本のある自伝 辻井喬 講談社 1998年4月





 辻井喬のことが気になって、つい自伝を読んでしまいました。このところ話題にのぼっている堤一族の兄にあたります。
父親の遺産はほぼ義母弟の手にわたりますが、彼が唯一もらったものは今とは似ても似つかない赤字決算の続く西武百貨店でした。
その彼がどのような幼年時代と学生時代を過ごしたのかは以前、何かの小説で読んだことがありました。
しかし今回もっと詳しくその内面に触れたいと思い、この本を手にしたのです。
一言でいえば屈折した少年といえるでしょう。妾の子に生まれたということが、いつも負い目になり、だからこそ人に後ろ指を指されてはいけないという緊張感に包まれていたようにみえます。成績もつねにトップクラスで、それでいて、どこか心の隅に空洞を抱え続けていました。

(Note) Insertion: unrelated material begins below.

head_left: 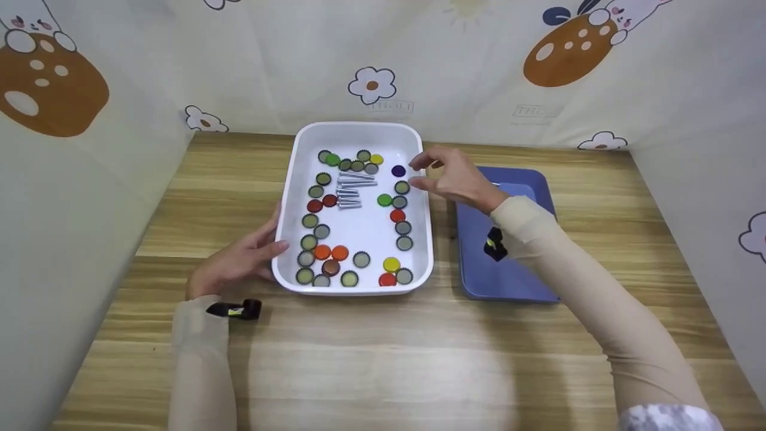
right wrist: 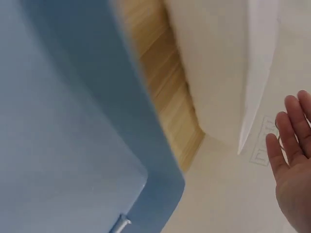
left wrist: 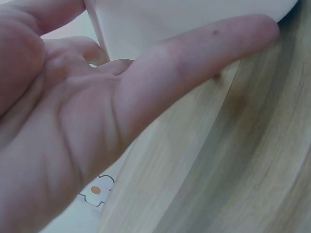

詩を書き始めたのは、そうした暗さに正面からぶつかる唯一の手段だったのかもしれません。大学時代、共産主義運動に走り、父親とは一時決別します。しかしその運動が挫折した後に、父親の秘書をつとめ、さらには西武百貨店の店長になるというような、実に複雑な生き方をします。
自分自身がみてきた共産党のありかたと現実との落差が、ますます彼の前に大きくクローズアップされていったもののようです。
一方で経済学を学び、他方で小説や詩を読むという生活がずっと彼の複雑な内面を支えていきます。
やがて父が亡くなり、彼にとっての本当の重しがとれていくのです。しかしそこは親子です。最後まで父の存在には敬意と畏怖に似たものを抱き続けます。
この本は父親の死で、一応の完結をみますが、その間にどれほどの本を読んだのかということが実に克明に記録されています。
共産主義的な書物を読む一方で、日本浪漫派などにも心惹かれるアンヴィバレントな心性を正直に告白しています。
恋愛のことも最初に別れた女性、妻との離婚など、かなり詳しく述べられています。
堤清二と辻井喬を使い分けようとした複雑な人間の内面を知るには恰好の本なのではないでしょうか。